Problem to solve:
Here the job is to transcribe the data verbatim while leaving each picture out.

Collected data:
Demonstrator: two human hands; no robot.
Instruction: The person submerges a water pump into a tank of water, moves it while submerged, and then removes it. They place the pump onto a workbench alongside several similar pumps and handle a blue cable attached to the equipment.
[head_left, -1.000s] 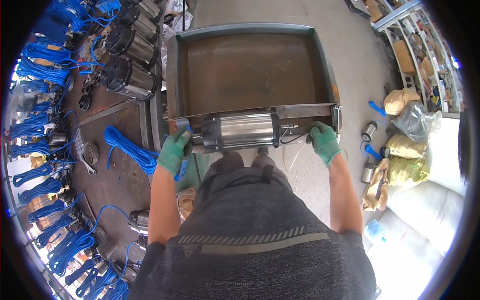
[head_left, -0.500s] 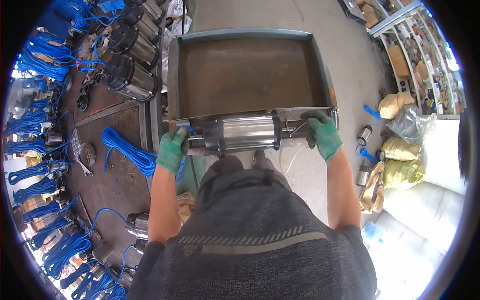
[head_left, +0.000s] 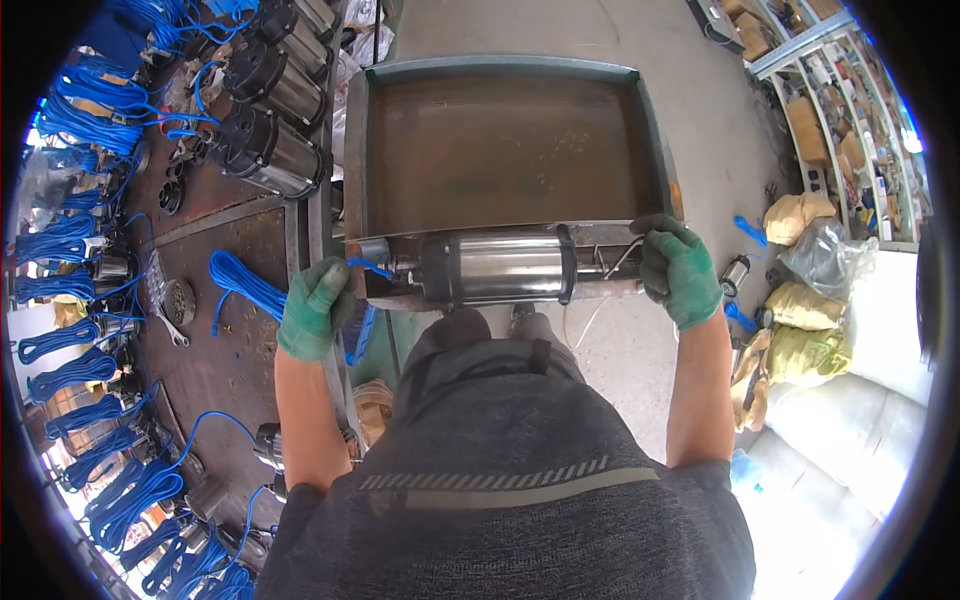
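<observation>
A shiny steel motor cylinder [head_left: 510,266] with black end caps lies crosswise in the trough at the near side of a metal bench tray [head_left: 505,150]. My right hand [head_left: 682,272], in a green glove, is closed round a bent metal lever [head_left: 624,258] off the cylinder's right end. My left hand [head_left: 318,308], gloved alike, has its fingers curled by the outer end of a short blue handle [head_left: 371,268], left of the cylinder. Whether those fingers grip the handle is hidden. Neither hand touches the cylinder.
On the left, a dark worktable [head_left: 240,345] bears a coil of blue cable [head_left: 246,284], several steel motors [head_left: 272,152] and a wrench [head_left: 170,322]. Sacks [head_left: 805,303] and small pumps [head_left: 735,274] lie on the floor at right, near loaded shelving [head_left: 845,125].
Both hands have moved outward, away from the cylinder's ends. More of the blue handle shows beside my left hand. The bent lever has shifted right with my right hand.
</observation>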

Solution to this exercise:
Demonstrator: two human hands; no robot.
Instruction: The person submerges a water pump into a tank of water, moves it while submerged, and then removes it. They place the pump onto a workbench alongside several similar pumps and handle a blue cable attached to the equipment.
[head_left, -1.000s] 
[head_left, -0.500s] 
[head_left, +0.000s] 
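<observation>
A shiny steel motor cylinder [head_left: 510,266] with black end caps lies crosswise in the trough at the near side of a metal bench tray [head_left: 505,150]. My right hand [head_left: 682,272], in a green glove, is closed round a bent metal lever [head_left: 624,258] off the cylinder's right end. My left hand [head_left: 318,308], gloved alike, has its fingers curled by the outer end of a short blue handle [head_left: 371,268], left of the cylinder. Whether those fingers grip the handle is hidden. Neither hand touches the cylinder.
On the left, a dark worktable [head_left: 240,345] bears a coil of blue cable [head_left: 246,284], several steel motors [head_left: 272,152] and a wrench [head_left: 170,322]. Sacks [head_left: 805,303] and small pumps [head_left: 735,274] lie on the floor at right, near loaded shelving [head_left: 845,125].
Both hands have moved outward, away from the cylinder's ends. More of the blue handle shows beside my left hand. The bent lever has shifted right with my right hand.
</observation>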

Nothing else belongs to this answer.